Yes, an actual test in the kitchen. Who’d have thought!
Being as I’m a quasi-single sort of person, food preparation is kind of a problem — it’s hard to plan sufficiently well to use up perishable items before they go bad and plus, well, I’m kind of lazy. I end up eating out much more often than I should, and it doesn’t do great things for my budget. So I’ve been working on getting together some options to have on hand that aren’t dependent on perishable items, are fairly simple to prepare, ideally fit well with my nutrition goals (which are fairly loose at the moment, but still) and, of course, are zombie approved.
Hence the experimentation with lentils. Thing about lentils is that they have much the same nutrition profile as beans, but require far less cooking. They don’t have to be soaked, and they cook in about 25 minutes. That’s comparable to cooking rice, and it therefore follows that they can be cooked in a rice cooker — along with rice itself, which means that the recommended combination of beans and rice can be cooked at once in the same implement. This muchly pleases my brain meats.
The first experiment with this — just combining the rice and lentils with the recommended amount of water in the rice cooker and letting it go — worked quite well. The result was fairly tasty on its own, and when combined with a bit of teriyaki sauce was quite good indeed.
So I branched out a bit. This time I tried a couple new concepts: cooking an egg along with the rice and beans, and adding seasoning in the cooking phase rather than after.
The egg bit was inspired by one of my fast food temptations — Tokyo Joe’s Oyako Bowl, which features an egg poached in what I think is chicken broth. Obviously, if water is boiling in the rice cooker for about 25 minutes, that’s enough to cook an egg — and then there’s rice and beans and egg all in the same pot.

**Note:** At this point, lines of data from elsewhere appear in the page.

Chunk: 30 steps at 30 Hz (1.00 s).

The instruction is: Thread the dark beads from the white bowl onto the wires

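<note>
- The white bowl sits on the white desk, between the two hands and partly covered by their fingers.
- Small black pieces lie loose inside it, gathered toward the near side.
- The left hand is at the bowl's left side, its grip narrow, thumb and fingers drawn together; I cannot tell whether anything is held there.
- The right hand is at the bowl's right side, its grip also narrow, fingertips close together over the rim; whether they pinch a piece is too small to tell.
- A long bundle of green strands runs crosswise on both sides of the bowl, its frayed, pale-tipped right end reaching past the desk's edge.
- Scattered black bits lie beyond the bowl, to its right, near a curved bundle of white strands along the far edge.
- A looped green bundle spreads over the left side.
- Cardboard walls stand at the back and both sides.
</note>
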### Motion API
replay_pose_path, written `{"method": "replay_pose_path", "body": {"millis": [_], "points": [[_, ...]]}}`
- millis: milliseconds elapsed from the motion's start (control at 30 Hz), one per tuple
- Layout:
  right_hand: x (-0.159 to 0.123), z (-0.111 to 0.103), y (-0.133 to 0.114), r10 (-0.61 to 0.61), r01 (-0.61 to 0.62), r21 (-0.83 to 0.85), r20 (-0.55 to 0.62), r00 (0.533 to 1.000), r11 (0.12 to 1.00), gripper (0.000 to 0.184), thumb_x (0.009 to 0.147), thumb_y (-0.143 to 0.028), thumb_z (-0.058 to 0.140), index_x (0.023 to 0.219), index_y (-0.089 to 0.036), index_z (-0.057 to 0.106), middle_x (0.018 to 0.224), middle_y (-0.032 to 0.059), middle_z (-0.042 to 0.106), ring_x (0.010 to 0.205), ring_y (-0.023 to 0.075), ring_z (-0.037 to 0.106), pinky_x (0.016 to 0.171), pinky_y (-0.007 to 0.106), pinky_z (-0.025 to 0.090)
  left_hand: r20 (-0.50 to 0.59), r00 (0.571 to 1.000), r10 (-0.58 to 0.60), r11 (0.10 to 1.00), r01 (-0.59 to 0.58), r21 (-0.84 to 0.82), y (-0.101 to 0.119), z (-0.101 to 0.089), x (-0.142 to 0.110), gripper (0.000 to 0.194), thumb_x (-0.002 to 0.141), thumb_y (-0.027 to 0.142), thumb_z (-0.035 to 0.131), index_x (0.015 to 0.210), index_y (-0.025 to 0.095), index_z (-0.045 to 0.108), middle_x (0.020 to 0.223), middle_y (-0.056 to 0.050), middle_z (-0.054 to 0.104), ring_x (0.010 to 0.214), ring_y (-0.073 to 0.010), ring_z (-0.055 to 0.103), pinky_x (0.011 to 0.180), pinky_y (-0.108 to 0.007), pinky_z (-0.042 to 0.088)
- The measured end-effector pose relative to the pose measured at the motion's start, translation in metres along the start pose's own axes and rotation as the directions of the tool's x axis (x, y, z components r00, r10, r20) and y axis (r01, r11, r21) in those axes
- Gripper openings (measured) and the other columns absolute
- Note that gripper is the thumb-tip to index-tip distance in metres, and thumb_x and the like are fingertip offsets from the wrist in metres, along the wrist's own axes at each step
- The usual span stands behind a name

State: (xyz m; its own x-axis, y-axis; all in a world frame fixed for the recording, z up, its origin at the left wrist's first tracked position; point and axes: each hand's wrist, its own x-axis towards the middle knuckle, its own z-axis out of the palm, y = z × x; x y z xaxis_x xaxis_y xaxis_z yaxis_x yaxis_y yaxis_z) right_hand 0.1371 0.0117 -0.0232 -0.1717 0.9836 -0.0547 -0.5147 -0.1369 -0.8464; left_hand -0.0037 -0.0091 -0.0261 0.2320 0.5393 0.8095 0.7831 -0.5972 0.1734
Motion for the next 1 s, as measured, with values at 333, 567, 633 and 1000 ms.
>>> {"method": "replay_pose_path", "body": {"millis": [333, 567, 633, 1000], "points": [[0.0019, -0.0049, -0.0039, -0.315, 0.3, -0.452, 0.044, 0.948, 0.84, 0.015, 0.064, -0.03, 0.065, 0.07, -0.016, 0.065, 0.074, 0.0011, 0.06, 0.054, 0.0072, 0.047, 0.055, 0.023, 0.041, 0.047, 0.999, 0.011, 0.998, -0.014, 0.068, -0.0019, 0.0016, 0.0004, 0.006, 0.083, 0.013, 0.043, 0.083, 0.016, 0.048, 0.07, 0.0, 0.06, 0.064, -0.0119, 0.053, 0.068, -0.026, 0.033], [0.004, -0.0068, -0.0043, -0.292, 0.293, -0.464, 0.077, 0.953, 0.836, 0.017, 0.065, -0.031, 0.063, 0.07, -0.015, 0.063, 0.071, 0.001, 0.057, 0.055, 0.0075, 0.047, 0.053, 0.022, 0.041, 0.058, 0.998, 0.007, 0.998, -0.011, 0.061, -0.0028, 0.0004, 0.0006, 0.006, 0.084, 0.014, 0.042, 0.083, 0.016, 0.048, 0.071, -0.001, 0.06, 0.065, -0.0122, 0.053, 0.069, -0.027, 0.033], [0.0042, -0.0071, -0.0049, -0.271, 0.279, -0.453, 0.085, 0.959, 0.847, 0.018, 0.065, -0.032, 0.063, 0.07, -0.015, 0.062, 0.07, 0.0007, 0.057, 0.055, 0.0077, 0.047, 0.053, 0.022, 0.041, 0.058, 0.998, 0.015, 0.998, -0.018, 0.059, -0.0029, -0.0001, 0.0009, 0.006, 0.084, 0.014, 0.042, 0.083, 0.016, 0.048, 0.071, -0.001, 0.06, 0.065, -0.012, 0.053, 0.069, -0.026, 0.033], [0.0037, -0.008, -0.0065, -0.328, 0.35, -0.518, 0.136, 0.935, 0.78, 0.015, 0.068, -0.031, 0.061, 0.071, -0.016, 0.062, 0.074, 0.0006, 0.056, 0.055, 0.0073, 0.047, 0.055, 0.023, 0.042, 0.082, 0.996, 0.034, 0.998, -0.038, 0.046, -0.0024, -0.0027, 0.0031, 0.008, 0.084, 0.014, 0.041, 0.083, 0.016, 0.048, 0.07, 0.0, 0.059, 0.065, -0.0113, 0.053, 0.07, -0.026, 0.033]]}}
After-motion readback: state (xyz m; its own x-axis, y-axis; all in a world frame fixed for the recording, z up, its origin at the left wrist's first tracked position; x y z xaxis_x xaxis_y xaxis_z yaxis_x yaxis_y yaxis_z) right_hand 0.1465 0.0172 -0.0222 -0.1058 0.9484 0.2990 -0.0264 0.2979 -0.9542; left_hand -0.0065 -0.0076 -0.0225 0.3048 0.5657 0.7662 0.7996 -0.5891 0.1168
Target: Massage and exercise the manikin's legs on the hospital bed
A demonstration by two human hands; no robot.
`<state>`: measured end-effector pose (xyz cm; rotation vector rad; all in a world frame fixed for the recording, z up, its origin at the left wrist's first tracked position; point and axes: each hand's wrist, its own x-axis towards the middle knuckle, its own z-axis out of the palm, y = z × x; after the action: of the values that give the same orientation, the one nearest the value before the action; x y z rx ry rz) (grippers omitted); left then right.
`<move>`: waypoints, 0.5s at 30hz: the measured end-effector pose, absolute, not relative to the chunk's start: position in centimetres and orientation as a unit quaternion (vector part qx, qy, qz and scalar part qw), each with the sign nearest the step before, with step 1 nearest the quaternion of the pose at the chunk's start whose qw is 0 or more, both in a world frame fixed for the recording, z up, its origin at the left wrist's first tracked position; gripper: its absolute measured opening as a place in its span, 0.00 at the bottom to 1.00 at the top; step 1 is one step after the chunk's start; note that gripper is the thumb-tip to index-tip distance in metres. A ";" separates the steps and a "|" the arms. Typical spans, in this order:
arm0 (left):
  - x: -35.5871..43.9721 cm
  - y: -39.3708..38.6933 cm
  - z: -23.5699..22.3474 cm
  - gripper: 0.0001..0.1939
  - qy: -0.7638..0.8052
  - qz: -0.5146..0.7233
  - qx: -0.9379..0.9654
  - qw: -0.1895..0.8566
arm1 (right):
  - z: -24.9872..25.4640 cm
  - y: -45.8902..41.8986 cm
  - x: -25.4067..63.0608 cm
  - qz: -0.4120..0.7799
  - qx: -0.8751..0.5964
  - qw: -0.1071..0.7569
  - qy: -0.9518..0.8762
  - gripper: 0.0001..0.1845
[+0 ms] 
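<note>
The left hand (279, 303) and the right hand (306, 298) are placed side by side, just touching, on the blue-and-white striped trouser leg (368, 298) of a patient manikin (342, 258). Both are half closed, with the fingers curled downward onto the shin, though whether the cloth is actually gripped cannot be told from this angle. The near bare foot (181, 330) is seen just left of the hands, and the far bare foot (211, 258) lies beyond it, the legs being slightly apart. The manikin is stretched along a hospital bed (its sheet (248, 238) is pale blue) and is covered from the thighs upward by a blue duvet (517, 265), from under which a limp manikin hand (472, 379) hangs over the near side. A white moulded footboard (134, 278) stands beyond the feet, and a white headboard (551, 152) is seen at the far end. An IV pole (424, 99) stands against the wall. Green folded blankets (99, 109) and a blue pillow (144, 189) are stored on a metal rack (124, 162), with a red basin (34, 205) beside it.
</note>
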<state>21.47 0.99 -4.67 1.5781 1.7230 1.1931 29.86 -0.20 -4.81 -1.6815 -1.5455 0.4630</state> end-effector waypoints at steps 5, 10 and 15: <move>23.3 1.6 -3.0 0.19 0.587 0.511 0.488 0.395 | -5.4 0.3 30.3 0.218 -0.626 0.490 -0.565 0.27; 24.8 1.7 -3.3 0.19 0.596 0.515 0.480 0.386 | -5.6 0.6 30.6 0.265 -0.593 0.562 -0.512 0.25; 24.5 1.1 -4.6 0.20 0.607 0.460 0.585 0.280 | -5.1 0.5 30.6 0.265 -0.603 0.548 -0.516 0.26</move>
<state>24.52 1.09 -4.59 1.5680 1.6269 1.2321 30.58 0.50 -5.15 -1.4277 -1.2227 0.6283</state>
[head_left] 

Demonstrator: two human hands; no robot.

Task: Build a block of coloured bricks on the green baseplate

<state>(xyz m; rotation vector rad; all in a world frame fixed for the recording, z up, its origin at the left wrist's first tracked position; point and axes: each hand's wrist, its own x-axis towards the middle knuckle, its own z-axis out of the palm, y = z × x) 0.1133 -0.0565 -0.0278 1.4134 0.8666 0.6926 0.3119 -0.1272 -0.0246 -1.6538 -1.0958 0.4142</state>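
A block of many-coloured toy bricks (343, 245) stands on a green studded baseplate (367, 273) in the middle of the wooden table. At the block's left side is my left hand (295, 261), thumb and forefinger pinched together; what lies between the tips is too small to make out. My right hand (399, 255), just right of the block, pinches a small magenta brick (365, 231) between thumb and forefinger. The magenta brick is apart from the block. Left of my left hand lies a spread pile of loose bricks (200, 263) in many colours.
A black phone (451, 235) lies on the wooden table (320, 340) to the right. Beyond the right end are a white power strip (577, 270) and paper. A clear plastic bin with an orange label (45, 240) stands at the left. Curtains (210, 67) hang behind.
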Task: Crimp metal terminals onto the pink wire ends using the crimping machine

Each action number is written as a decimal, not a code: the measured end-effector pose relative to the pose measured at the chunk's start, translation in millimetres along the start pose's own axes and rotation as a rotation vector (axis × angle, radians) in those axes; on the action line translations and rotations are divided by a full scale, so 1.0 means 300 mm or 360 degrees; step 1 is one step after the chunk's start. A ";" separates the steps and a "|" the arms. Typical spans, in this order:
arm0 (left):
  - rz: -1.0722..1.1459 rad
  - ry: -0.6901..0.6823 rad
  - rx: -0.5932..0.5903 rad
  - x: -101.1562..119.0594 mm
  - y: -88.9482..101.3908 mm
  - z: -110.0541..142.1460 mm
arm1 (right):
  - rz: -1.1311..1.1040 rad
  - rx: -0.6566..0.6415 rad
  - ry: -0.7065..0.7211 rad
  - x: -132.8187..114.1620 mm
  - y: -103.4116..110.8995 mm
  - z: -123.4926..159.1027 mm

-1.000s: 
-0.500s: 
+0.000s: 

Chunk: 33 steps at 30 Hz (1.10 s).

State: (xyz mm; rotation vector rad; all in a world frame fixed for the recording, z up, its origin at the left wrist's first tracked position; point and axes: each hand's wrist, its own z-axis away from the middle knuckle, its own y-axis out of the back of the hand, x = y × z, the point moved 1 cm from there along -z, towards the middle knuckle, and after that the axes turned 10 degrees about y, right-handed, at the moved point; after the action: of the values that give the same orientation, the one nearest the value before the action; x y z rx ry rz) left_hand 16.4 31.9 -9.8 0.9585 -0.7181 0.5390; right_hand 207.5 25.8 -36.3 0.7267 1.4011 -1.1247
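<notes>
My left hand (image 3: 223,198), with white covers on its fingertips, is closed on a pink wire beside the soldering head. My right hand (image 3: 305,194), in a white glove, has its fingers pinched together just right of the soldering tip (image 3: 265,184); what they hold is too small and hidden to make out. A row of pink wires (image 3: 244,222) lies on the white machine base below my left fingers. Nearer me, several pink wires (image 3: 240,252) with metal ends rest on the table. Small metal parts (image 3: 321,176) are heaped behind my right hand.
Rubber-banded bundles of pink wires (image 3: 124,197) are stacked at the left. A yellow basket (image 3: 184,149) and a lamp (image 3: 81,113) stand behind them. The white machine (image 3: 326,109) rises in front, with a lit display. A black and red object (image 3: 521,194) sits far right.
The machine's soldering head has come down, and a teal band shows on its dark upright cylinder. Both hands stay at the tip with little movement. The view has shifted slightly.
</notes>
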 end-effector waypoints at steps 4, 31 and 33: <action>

As for the seasoning bit, I took a leaf from the 1950s better-living-through-food-science that has something of an influence on the sort of food I was raised with. I refer, of course, to Lipton onion soup mix — in this case onion and mushroom, since I also had some barely-expired mushrooms (leftover from a long-ago crock pot experiment) that I also wanted to dispose of.
Here are the ingredients:
Preparation was pretty straightforward — put everything in the pot with proportional amounts of water and turn the thing on. Here’s the result:
Truthfully, it looks a little better than it tasted. The rice and lentils were a bit undercooked, possibly because of cooking with the soup mix which itself was a bit underwhelming. The egg, however, was perfectly cooked. With a little bit of the teriyaki sauce previously mentioned, it became a fairly respectable meal.
Overall, I think the egg concept was a success and the seasoning concept didn’t work out. For my next experiment, I’m going to try cooking the egg, lentils, and rice together and then try adding the soup mix after cooking.
Huh, had no idea lentils could be cooked like rice. Possibly because I’m not a big lentil fan. Maybe you need more water than usual when cooking rice/lentils with other foods?
Yeah, I think the extra stuff was the problem — absorbing extra water and also thereby shortening the cook cycle or something (the pot works off of the temperature rise after the water boils off, I think). There may also have been s problem with getting the water into the rice and lentils when the surrounding water had salt and stuff in it — mumble mumble chemistry something.
I’m going to try it again without the seasoning packet. If that doesn’t work I suspect that the water/item ratios for the rice or lentils is off.